Sous l’influence de sa famille, mais aussi de son instituteur Virgile Barel, Louis Odru s’inscrivit à la JC le 7 février 1934. En 1935, il entra à l’École normale d’instituteurs de Nice et devint secrétaire du groupe André Marty des étudiants communistes de Nice (1936-1937). En 1937-1938, il milita au Comité de vigilance des jeunes intellectuels antifascistes de Nice ; de 1937 à sa dissolution en 1939, il appartint au bureau régional des JC des Alpes-Maritimes. Il adhéra au Syndicat national des instituteurs et aux Amis de l’Union soviétique.

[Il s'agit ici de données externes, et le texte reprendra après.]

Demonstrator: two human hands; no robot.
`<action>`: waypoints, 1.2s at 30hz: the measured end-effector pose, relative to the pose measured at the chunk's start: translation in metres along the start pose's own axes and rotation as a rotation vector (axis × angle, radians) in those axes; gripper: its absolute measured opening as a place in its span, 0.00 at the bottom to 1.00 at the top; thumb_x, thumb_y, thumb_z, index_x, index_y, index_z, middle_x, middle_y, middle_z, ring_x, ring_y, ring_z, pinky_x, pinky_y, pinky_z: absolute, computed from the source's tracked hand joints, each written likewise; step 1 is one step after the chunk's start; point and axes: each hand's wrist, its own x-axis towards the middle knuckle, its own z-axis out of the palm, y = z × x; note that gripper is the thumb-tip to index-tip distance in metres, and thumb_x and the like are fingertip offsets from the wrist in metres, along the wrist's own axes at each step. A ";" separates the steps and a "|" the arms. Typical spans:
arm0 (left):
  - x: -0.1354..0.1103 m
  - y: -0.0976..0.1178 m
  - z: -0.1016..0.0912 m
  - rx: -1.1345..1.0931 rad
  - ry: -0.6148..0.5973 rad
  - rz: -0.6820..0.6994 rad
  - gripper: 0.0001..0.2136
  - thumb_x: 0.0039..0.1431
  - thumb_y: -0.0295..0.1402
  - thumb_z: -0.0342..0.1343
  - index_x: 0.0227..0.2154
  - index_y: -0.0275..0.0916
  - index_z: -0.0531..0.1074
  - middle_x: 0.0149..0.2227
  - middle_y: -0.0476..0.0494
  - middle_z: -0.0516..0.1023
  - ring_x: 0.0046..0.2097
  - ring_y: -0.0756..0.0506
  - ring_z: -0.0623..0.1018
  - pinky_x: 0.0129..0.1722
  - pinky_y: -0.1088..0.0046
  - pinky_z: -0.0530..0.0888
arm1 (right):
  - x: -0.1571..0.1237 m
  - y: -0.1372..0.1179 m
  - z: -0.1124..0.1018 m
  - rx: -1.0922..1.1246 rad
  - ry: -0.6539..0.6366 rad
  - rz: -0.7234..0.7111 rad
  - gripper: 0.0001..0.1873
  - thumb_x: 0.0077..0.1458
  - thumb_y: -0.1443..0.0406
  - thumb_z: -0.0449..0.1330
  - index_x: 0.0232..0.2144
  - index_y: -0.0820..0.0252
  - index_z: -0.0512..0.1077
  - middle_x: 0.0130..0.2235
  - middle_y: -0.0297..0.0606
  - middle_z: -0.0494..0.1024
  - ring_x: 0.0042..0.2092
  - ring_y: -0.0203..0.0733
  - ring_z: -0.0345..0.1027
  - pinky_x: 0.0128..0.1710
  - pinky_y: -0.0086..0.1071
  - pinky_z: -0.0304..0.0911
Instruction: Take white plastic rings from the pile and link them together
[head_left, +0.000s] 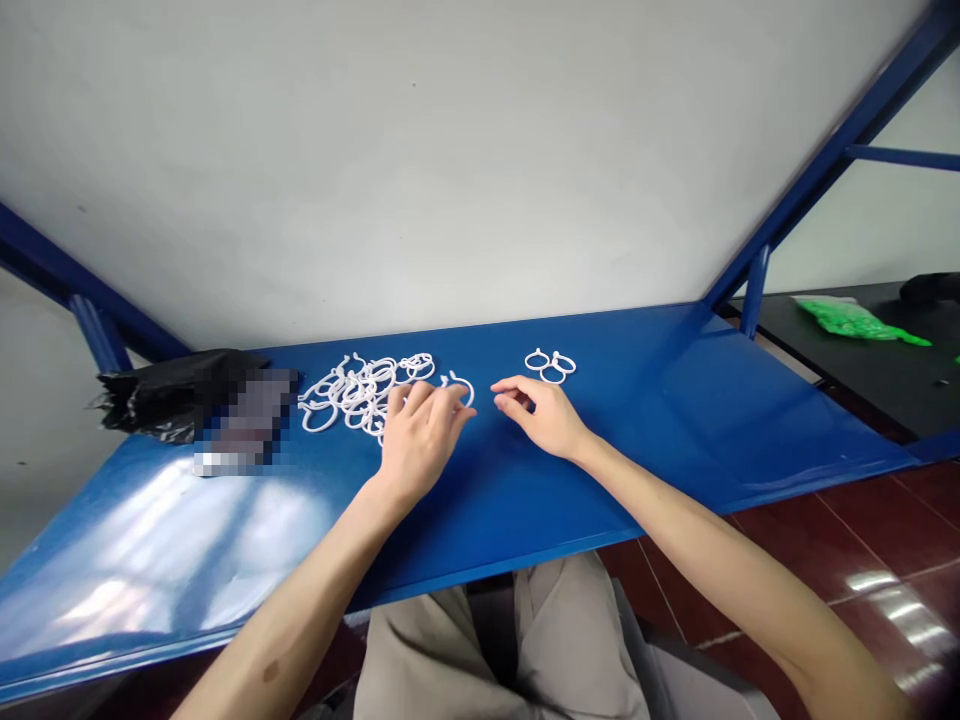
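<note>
My left hand (421,440) pinches a white plastic ring (470,388) between thumb and fingers; the ring looks like a curtain ring with a small knob at its end. Part of that ring is hidden behind the fingers. Just left of this hand lies a tangled pile of similar white rings (360,385), partly covered by it. My right hand (546,415) hovers over the table across from the held ring, thumb and forefinger slightly apart, with nothing visible in them. Beyond it rests a small group of three white rings (553,372).
The blue table (645,370) backs onto a pale wall panel (420,170) between blue metal struts (757,290). At the left lie a black plastic bag (180,385) and a blurred-out dark item (251,420). A bag of green pieces (855,318) sits on a black surface at right.
</note>
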 end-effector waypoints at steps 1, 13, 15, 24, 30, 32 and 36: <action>-0.001 0.004 0.001 -0.020 -0.002 0.065 0.05 0.68 0.36 0.54 0.42 0.43 0.71 0.34 0.48 0.82 0.37 0.43 0.75 0.46 0.62 0.64 | -0.001 -0.003 0.002 0.057 -0.024 0.006 0.14 0.66 0.55 0.57 0.45 0.57 0.76 0.38 0.36 0.83 0.36 0.39 0.76 0.37 0.32 0.70; -0.001 0.013 0.006 -0.081 -0.015 -0.138 0.10 0.67 0.41 0.54 0.34 0.41 0.72 0.34 0.43 0.79 0.37 0.43 0.77 0.40 0.64 0.70 | -0.005 -0.004 0.011 0.059 0.117 -0.011 0.12 0.66 0.60 0.57 0.48 0.55 0.74 0.31 0.33 0.82 0.34 0.40 0.78 0.39 0.33 0.71; -0.001 0.010 0.008 -0.177 -0.077 -0.263 0.09 0.67 0.41 0.53 0.39 0.41 0.72 0.34 0.44 0.80 0.37 0.44 0.78 0.40 0.66 0.72 | -0.006 -0.004 0.010 0.029 0.133 -0.025 0.12 0.65 0.60 0.57 0.48 0.55 0.75 0.32 0.33 0.83 0.34 0.40 0.78 0.38 0.33 0.71; -0.005 0.012 0.015 -0.470 -0.253 -0.371 0.07 0.68 0.34 0.48 0.35 0.42 0.70 0.34 0.48 0.82 0.34 0.47 0.80 0.35 0.71 0.72 | -0.008 -0.004 0.016 -0.110 0.040 -0.094 0.10 0.65 0.65 0.58 0.43 0.55 0.79 0.41 0.38 0.84 0.39 0.42 0.79 0.39 0.33 0.71; -0.007 0.017 0.016 -0.428 -0.170 -0.377 0.05 0.67 0.33 0.49 0.36 0.42 0.69 0.32 0.48 0.81 0.34 0.46 0.79 0.35 0.70 0.73 | -0.008 -0.008 0.016 -0.146 0.065 -0.133 0.10 0.65 0.66 0.59 0.44 0.54 0.80 0.40 0.37 0.84 0.40 0.42 0.79 0.40 0.34 0.73; -0.008 0.017 0.017 -0.399 -0.147 -0.357 0.05 0.67 0.33 0.49 0.37 0.42 0.68 0.31 0.48 0.80 0.34 0.46 0.78 0.35 0.70 0.73 | -0.008 -0.008 0.017 -0.150 0.063 -0.138 0.10 0.65 0.66 0.59 0.44 0.54 0.80 0.40 0.37 0.84 0.40 0.42 0.79 0.40 0.34 0.73; -0.012 0.016 0.020 -0.292 -0.113 -0.219 0.07 0.69 0.31 0.46 0.37 0.42 0.69 0.32 0.47 0.79 0.36 0.45 0.77 0.38 0.69 0.73 | -0.010 -0.003 0.017 -0.176 0.038 -0.213 0.10 0.66 0.66 0.58 0.44 0.54 0.80 0.41 0.38 0.84 0.41 0.43 0.78 0.42 0.35 0.73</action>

À l’automne 1938, après trois ans d’École normale, Louis Odru fut nommé instituteur à Menton dans la même classe où, dix ans auparavant, il avait été l’élève de Barel. et il fut gréviste le 30 novembre 1938.

Au début de la drôle de guerre, avec son frère Eugène Odru, il anima, à Nice, trois groupes clandestins de la JC. Comme instituteur, les autorités de Vichy le sanctionnèrent en le déplaçant en septembre 1940 dans un village du Cantal. Mais il était toujours mobilisé dans l’infanterie depuis la fin novembre 1939. Après avoir séjourné à Montpellier, puis à Sète et à Agen, il fut envoyé, après l’armistice, sur la ligne de démarcation, près de Loches, où, avec des camarades soldats, il dénonça, par tracts et inscriptions, Vichy et la collaboration...
Arrêté le 5 novembre 1940 pour « propagande communiste dans l’armée », transféré au Blanc puis à Châteauroux, il fut condamné le 24 janvier 1941 par le tribunal militaire de Clermont-Ferrand, à cinq ans de prison, dix ans d’interdiction de droits civiques et familiaux et 1 000 F d’amende. En prison, il organisait loisirs culturels et débats politiques, développant la solidarité entre détenus, et fut à plusieurs reprises sanctionné et transféré : prison militaire de Clermont-Ferrand, en Dordogne, camp de Mauzac du 21 février 1941 au 2 avril 1942, puis prison de Bergerac du 2 avril au 11 août 1942, puis à nouveau à Mauzac (11 août-13 janvier 1943) et à la prison de Bergerac jusqu’au 29 mai 1943. Après une tentative d’évasion, il fut expédié à la prison militaire de Villefranche-de-Rouergue (Aveyron) où il resta jusqu’au 6 juin 1944. En contact avec les communistes de la région, il fit partie du triangle de direction de la prison qui organisa la célébration du 14 juillet 1943. Après une attaque de la prison par les FTP et une tentative d’évasion en février 1944, il réussit à s’évader avec quatorze autres détenus, le 6 juin 1944.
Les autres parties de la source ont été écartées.